Activity
The answer should be a faithful retyping of the records that follow, pictures excluded.

Data provided
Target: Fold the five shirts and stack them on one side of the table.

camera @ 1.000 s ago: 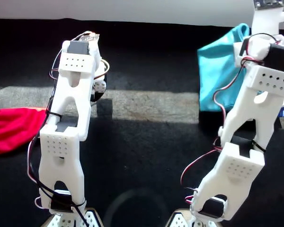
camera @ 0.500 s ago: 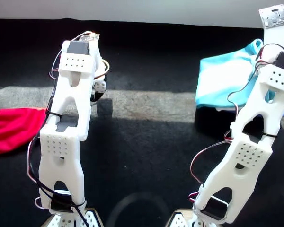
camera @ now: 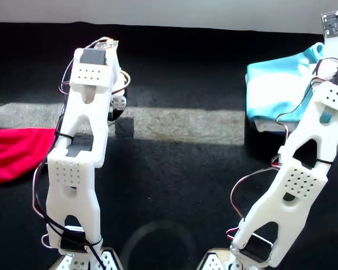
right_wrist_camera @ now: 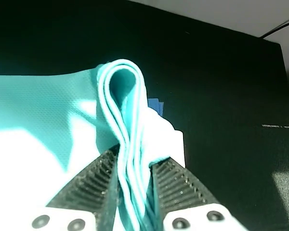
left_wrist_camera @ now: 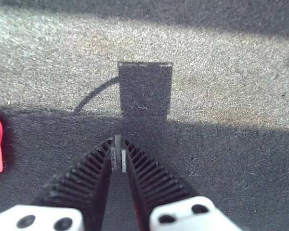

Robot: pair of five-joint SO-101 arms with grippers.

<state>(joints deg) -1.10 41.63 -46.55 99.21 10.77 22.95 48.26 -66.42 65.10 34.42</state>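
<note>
Fabric is clamped at the far right of the table (camera: 174, 67): the doubled edge of a teal shirt (camera: 276, 84) is pinched in the right gripper (right_wrist_camera: 134, 160), whose jaws are closed on the looped fold. The fold is seen running straight out from the jaws, away from the wrist, while the rest of the shirt is spread from the gripper toward the middle of the table, over a white layer (camera: 265, 125) that cannot be identified. The left gripper (left_wrist_camera: 118, 153) is held above bare table near the middle, its jaws brought together with nothing between them. A red shirt (camera: 14, 153) is seen bunched at the left edge, its long axis laid across the table and pointing in toward the left arm (camera: 81, 140). That heap is judged nearer to the left arm than to the right arm (camera: 301, 174), so the next pickup is expected from that side, with the jaws parted first.
</note>
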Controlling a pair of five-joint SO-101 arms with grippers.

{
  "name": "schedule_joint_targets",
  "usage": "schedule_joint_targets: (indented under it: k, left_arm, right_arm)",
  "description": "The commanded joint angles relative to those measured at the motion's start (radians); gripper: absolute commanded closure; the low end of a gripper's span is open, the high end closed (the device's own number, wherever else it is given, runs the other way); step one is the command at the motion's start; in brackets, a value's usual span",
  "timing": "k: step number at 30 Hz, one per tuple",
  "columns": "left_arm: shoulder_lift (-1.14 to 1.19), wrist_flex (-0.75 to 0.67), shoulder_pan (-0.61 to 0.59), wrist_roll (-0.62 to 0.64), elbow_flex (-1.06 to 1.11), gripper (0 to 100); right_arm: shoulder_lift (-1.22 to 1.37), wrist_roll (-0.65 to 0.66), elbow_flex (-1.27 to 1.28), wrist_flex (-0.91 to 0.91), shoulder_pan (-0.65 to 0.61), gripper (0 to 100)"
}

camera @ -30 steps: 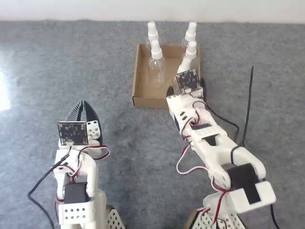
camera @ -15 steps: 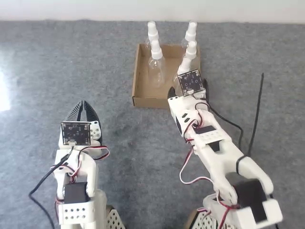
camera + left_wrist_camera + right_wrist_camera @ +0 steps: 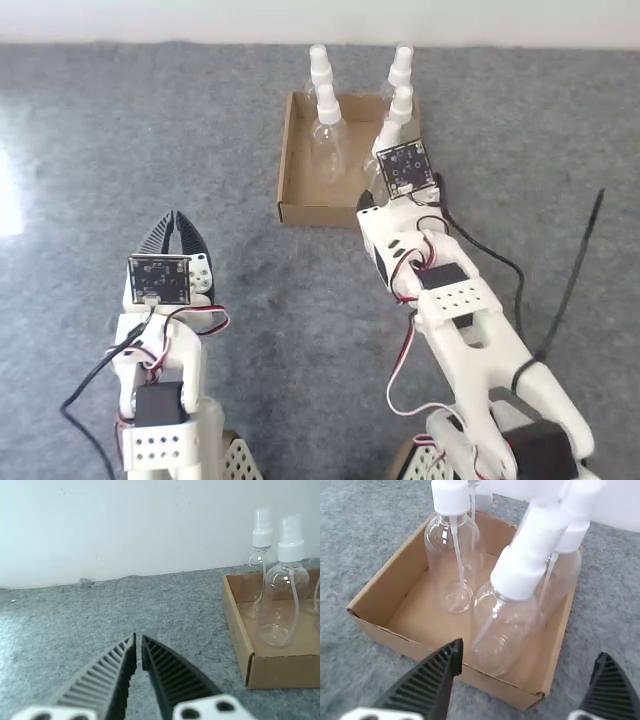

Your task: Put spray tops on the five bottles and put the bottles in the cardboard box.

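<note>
A grey, felt-like worktop (image 3: 240, 110) runs back to a white wall (image 3: 125, 525) along its far edge. Near the middle of that far edge sits the cardboard box (image 3: 287, 150), open on top. I count four clear bottles (image 3: 328, 150) standing inside it, each wearing a white spray top (image 3: 319, 62). Two stand toward the far wall of the box and two closer to the near wall. Through the right wrist camera, the nearest bottle (image 3: 500, 630) is toward the box's near right corner, with its dip tube showing through the clear plastic. My right arm (image 3: 455, 310) stretches from the near edge of the worktop up to the box. The right gripper (image 3: 529, 657) hangs just before the near wall by that corner. Its black ribbed fingers (image 3: 432, 677) are spread wide and released, touching neither the box nor a bottle. My left gripper (image 3: 138, 647) is over bare worktop nearer the near edge, well apart from the box and off to its left. It points toward the far edge, its two fingers pressed together at the tips with nothing between them. A thin black cable (image 3: 575, 280) lies on the right side of the worktop beside the right arm.
</note>
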Motion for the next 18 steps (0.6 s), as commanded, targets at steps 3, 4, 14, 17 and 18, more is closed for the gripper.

Written response
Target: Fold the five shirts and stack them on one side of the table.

camera @ 1.000 s ago: 
camera @ 0.500 s ago: 
camera @ now: 
right_wrist_camera @ now: 
left_wrist_camera @ now: 

Robot: pair of five-joint SO-101 arms with grippers.

<state>(joints deg) -1.10 41.63 -46.55 99.21 10.77 22.95 48.26 -66.42 65.10 34.42</state>
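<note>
Fabric is clamped at the far right of the table (camera: 174, 67): the doubled edge of a teal shirt (camera: 276, 84) is pinched in the right gripper (right_wrist_camera: 134, 160), whose jaws are closed on the looped fold. The fold is seen running straight out from the jaws, away from the wrist, while the rest of the shirt is spread from the gripper toward the middle of the table, over a white layer (camera: 265, 125) that cannot be identified. The left gripper (left_wrist_camera: 118, 153) is held above bare table near the middle, its jaws brought together with nothing between them. A red shirt (camera: 14, 153) is seen bunched at the left edge, its long axis laid across the table and pointing in toward the left arm (camera: 81, 140). That heap is judged nearer to the left arm than to the right arm (camera: 301, 174), so the next pickup is expected from that side, with the jaws parted first.
</note>
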Controlling a pair of five-joint SO-101 arms with grippers.

{
  "name": "schedule_joint_targets",
  "usage": "schedule_joint_targets: (indented under it: k, left_arm, right_arm)",
  "description": "The commanded joint angles relative to those measured at the motion's start (radians); gripper: absolute commanded closure; the low end of a gripper's span is open, the high end closed (the device's own number, wherever else it is given, runs the other way); step one is the command at the motion's start; in brackets, a value's usual span",
  "timing": "k: step number at 30 Hz, one per tuple",
  "columns": "left_arm: shoulder_lift (-1.14 to 1.19), wrist_flex (-0.75 to 0.67), shoulder_pan (-0.61 to 0.59), wrist_roll (-0.62 to 0.64), elbow_flex (-1.06 to 1.11), gripper (0 to 100); right_arm: shoulder_lift (-1.22 to 1.37), wrist_roll (-0.65 to 0.66), elbow_flex (-1.27 to 1.28), wrist_flex (-0.91 to 0.91), shoulder_pan (-0.65 to 0.61), gripper (0 to 100)"
}

camera @ -30 steps: 
camera @ -15 steps: 
camera + left_wrist_camera + right_wrist_camera @ +0 steps: 

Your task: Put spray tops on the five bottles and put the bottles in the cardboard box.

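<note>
A grey, felt-like worktop (image 3: 240, 110) runs back to a white wall (image 3: 125, 525) along its far edge. Near the middle of that far edge sits the cardboard box (image 3: 287, 150), open on top. I count four clear bottles (image 3: 328, 150) standing inside it, each wearing a white spray top (image 3: 319, 62). Two stand toward the far wall of the box and two closer to the near wall. Through the right wrist camera, the nearest bottle (image 3: 500, 630) is toward the box's near right corner, with its dip tube showing through the clear plastic. My right arm (image 3: 455, 310) stretches from the near edge of the worktop up to the box. The right gripper (image 3: 529, 657) hangs just before the near wall by that corner. Its black ribbed fingers (image 3: 432, 677) are spread wide and released, touching neither the box nor a bottle. My left gripper (image 3: 138, 647) is over bare worktop nearer the near edge, well apart from the box and off to its left. It points toward the far edge, its two fingers pressed together at the tips with nothing between them. A thin black cable (image 3: 575, 280) lies on the right side of the worktop beside the right arm.
</note>
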Motion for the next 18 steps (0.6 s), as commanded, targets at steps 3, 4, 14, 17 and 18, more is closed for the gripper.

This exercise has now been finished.